Blinded, bullied, impoverished. Surrounded by calamity. Role models? His mother: an enigma. Long gone by the time he could walk. His father: a well-meaning loser who paid for his greatest moment of courage when a bullet splattered his brains across a grimy alley wall. His teacher. A gruff, foul-mouthed warrior who showed him the beauty in his dark world, then dismissed him as a wretched failure. His love life? Nothing short of disastrous. He's got all the makings of a villain. He's a natural born rascal. A mischief-maker, a scrapper. He's a liar, who wears a mask to betray the solemn oath he made to his father a thousand times. He's a dangerous adept, gifted with a nearly superhuman talent for violence. He's a loner, a sinner, a lawyer who breaks the law. And the there's that wicked temper of his.

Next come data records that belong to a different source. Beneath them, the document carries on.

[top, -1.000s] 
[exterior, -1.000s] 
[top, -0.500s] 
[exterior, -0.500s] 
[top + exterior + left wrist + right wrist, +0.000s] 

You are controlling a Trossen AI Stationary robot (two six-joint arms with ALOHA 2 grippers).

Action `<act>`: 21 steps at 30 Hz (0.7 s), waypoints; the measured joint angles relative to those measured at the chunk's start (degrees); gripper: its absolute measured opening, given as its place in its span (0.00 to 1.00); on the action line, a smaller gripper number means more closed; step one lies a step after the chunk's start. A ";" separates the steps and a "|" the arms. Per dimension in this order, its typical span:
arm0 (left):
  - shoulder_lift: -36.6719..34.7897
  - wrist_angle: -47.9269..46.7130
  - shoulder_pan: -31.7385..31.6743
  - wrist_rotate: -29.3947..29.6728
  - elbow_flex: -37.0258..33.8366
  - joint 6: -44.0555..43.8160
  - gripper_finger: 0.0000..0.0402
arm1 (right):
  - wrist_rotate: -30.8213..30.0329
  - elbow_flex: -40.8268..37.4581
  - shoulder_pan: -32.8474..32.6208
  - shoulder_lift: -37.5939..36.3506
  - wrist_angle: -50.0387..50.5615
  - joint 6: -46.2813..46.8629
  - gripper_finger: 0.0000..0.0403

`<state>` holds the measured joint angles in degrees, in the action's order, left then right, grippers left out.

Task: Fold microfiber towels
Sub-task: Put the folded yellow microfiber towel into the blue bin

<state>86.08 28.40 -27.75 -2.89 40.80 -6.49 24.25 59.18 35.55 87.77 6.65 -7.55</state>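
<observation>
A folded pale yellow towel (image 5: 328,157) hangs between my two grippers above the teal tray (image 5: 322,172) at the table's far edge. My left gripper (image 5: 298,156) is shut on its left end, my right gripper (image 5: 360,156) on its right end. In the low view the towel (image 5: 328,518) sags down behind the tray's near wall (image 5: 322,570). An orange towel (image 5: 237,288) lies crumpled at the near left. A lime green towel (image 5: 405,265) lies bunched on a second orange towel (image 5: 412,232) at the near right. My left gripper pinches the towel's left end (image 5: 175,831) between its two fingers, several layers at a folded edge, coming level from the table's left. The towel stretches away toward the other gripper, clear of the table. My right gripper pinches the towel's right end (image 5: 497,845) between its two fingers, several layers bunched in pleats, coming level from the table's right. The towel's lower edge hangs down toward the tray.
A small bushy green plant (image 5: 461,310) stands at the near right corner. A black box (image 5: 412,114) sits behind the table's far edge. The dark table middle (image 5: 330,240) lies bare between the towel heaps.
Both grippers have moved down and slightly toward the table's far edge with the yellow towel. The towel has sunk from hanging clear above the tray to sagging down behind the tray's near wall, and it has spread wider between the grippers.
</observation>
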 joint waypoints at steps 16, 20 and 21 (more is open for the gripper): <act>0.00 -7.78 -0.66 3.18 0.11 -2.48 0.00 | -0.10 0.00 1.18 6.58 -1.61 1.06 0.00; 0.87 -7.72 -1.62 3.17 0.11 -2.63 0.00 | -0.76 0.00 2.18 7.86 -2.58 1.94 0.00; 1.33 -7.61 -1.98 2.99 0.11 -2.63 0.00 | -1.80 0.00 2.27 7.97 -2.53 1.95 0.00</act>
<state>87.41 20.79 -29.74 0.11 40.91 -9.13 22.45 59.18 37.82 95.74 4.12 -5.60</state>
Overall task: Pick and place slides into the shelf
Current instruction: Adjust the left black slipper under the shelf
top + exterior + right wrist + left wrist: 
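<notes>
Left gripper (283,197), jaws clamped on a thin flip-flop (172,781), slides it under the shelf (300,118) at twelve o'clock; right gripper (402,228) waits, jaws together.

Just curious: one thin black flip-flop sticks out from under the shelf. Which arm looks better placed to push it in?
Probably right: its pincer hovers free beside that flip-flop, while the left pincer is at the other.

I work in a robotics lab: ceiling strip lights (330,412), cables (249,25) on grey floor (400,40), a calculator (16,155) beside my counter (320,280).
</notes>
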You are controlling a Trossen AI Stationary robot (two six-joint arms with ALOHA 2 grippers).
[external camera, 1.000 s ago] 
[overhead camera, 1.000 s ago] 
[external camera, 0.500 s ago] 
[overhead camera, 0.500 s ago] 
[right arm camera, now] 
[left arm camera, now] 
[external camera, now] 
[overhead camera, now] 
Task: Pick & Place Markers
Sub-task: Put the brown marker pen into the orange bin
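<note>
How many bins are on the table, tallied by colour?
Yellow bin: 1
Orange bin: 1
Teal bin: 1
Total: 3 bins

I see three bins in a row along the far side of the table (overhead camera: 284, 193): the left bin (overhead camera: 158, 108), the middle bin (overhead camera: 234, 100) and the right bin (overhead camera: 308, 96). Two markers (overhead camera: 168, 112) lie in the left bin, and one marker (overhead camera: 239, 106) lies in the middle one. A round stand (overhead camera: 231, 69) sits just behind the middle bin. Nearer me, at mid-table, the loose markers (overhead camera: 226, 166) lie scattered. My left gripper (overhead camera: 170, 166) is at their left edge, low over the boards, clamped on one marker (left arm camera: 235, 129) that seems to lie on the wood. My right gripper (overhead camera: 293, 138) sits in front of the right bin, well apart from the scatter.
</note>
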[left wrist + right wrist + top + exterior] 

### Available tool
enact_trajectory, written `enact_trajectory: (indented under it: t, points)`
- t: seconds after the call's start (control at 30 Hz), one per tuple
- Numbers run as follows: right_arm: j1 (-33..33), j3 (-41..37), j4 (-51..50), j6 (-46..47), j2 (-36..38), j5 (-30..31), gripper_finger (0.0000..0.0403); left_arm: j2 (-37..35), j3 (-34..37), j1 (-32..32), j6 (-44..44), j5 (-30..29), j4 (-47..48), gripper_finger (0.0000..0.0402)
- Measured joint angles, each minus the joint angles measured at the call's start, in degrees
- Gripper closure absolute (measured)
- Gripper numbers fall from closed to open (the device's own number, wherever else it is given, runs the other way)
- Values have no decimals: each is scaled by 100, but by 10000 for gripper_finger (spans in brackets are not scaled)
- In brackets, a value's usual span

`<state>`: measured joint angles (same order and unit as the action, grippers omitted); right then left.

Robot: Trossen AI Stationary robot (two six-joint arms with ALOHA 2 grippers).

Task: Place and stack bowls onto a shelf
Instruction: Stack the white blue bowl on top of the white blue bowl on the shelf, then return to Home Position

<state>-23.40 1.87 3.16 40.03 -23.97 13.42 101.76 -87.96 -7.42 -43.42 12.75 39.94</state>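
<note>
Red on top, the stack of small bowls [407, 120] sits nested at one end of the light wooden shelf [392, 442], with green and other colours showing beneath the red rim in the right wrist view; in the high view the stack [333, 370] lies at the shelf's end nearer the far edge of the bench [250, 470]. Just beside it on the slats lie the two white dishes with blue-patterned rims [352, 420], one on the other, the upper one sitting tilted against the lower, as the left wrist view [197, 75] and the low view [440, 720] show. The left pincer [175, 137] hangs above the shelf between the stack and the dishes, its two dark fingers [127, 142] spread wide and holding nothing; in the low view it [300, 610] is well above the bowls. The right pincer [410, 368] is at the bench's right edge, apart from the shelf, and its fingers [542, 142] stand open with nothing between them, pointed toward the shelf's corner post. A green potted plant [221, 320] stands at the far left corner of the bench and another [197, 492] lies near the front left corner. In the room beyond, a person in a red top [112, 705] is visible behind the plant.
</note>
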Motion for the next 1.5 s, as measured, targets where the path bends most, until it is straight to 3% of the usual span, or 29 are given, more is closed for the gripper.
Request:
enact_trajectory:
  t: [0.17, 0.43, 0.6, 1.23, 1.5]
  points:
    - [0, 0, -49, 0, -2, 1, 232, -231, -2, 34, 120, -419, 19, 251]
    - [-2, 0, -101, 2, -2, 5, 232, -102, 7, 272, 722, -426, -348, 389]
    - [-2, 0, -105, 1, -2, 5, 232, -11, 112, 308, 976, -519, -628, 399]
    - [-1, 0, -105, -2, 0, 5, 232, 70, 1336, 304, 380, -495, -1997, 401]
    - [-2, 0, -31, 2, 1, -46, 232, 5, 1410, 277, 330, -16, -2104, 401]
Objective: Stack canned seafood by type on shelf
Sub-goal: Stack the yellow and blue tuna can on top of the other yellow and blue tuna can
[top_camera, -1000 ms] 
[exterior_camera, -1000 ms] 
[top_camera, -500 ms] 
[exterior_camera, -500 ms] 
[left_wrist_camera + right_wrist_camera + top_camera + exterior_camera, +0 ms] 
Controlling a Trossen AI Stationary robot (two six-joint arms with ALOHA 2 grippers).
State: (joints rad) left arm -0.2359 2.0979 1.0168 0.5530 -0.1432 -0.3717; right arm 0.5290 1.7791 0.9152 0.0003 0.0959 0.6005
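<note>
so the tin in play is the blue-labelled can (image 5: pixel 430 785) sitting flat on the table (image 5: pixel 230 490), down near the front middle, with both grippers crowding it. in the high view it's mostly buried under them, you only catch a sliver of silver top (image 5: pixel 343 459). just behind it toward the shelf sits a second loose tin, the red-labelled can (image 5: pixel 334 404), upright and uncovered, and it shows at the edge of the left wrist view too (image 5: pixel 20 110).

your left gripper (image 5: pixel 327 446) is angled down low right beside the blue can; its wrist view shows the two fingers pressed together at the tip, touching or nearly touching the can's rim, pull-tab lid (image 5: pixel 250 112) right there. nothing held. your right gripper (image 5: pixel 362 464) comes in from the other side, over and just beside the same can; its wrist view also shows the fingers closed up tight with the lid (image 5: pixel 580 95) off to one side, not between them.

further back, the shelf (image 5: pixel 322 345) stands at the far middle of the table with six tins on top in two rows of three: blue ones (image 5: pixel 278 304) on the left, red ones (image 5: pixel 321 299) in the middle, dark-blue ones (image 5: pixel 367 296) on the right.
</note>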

He's got every excuse in the world. And within him are the makings. But Matt Murdock is no villain. And no victim. There's something strong inside him, passed from unknown mother and doomed father to son. Something tested by tragedy. Tempered by conscience. Honed by discipline. Something that holds back the bloodthirsty beast within and forces it to serve the cause of justice. Most of the time, anyway. Of course his quest is a tortured one, fraught with failure and guilt and pain. It has to ne that way. Nothing ever comes easy for Matt Murdock. But every ordeal is another step in his crooked path from naughty little street kid to improbably champion. A tortured quest. One that leaves him far from perfect. He may never join the holy order his teacher hinted at. But he will do the best he can, this hero.

He'll fight the bullies till the day he dies.

Life doesn't always go like you planned it. I've got a pretty good job, still single with no kids (to my knowledge) and my apartment doesn't allow pets but I still strive to be the best me I can be. Just like Matt Murdock. And if that's the only lesson I've learned from reading comics then that's fine by me.